Recent performances include Puccini’s Tosca with Houston’s Opera in the Heights, as well as concerts with the orchestras of Toronto, St. Louis, Detroit, New Jersey, Sarasota, Phoenix, Grand Rapids, Sacramento, Toledo, New Hampshire, Bozeman, Savannah, Fresno, Knoxville, Alabama, Naples, Reading, and Jacksonville. He has also appeared with the National Symphony Orchestra, the Florida Orchestra, Pacific Symphony, Louisiana Philharmonic, Los Angeles Chamber Orchestra,

and the Chicago Sinfonietta. Abroad, Patel has conducted performances with the Symphony Orchestra of Sanremo, the Orchestra Giovanile Italiana, and the Leipzig Symphony Orchestra.

With an unending enthusiasm for the music of our time, Patel has championed music by living composers such as Adam Schoenberg, Anna Clyne, Gabriela Lena Frank, Mason Bates, Ellen Reid, Hannah Lash, Tan Dun, and many others.

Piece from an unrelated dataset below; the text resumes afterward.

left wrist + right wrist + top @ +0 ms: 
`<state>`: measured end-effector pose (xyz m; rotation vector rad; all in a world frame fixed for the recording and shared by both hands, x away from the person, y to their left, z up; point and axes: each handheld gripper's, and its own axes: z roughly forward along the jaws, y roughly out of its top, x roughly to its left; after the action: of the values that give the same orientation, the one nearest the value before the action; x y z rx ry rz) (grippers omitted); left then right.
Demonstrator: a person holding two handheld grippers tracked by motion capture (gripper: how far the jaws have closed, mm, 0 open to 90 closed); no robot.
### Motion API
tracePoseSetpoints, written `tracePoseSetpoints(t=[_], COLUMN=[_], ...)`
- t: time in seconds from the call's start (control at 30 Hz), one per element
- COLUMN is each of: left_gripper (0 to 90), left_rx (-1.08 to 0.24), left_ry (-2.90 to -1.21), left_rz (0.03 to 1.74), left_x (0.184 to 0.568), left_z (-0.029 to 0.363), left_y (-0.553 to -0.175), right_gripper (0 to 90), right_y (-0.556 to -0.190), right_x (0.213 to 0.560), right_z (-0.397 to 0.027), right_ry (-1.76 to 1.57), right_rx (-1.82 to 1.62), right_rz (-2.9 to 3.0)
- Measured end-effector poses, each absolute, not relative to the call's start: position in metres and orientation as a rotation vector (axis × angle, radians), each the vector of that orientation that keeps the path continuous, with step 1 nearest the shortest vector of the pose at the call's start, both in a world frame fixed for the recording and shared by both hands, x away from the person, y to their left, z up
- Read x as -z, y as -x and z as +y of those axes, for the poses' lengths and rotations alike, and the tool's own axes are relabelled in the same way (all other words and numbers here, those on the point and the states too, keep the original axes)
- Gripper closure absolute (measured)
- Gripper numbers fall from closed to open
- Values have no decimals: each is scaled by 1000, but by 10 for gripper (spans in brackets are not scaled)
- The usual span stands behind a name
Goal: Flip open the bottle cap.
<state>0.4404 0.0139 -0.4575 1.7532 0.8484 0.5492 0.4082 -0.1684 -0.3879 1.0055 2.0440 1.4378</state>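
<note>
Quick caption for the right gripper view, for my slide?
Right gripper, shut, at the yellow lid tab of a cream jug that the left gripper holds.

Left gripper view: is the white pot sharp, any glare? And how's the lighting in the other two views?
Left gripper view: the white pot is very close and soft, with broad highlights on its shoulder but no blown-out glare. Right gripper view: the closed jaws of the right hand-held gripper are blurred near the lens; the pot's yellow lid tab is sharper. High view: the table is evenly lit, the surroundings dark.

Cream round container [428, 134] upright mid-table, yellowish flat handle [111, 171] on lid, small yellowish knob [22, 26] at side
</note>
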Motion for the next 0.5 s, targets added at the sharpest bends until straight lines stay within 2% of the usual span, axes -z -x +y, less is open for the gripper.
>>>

Patel’s impressive work has led to recognition from the Solti Foundation U.S., which granted him three consecutive Career Assistance Awards and an Elizabeth Buccheri Opera Residency with North Carolina Opera. Patel studied at the University of Michigan and furthered his training across Europe with some of the great conductors of our time.

Major support for CSO MusicNOW is generously provided by the Zell Family Foundation, the Sargent Family Foundation, the Sally Mead Hands Foundation, the Julian Family Foundation, and The Aaron Copland Fund for Music.

A statement from the artist Donovan Foote

The music in this concert was described by CSO Mead Composer-in-Residence Jessie Montgomery as having atmospheric warmth. It brought to my mind the colors and feelings of an early spring sunset with all the settling energy of the first warm day of a year that will likely turn cold again. A cello comprised of percussion charts, with a glowing sun of chatoyant Sitka spruce with old varnish weathered by years of playing, form the focal point, set against a horizon of shapes reminiscent of musical notation and orchestral instruments.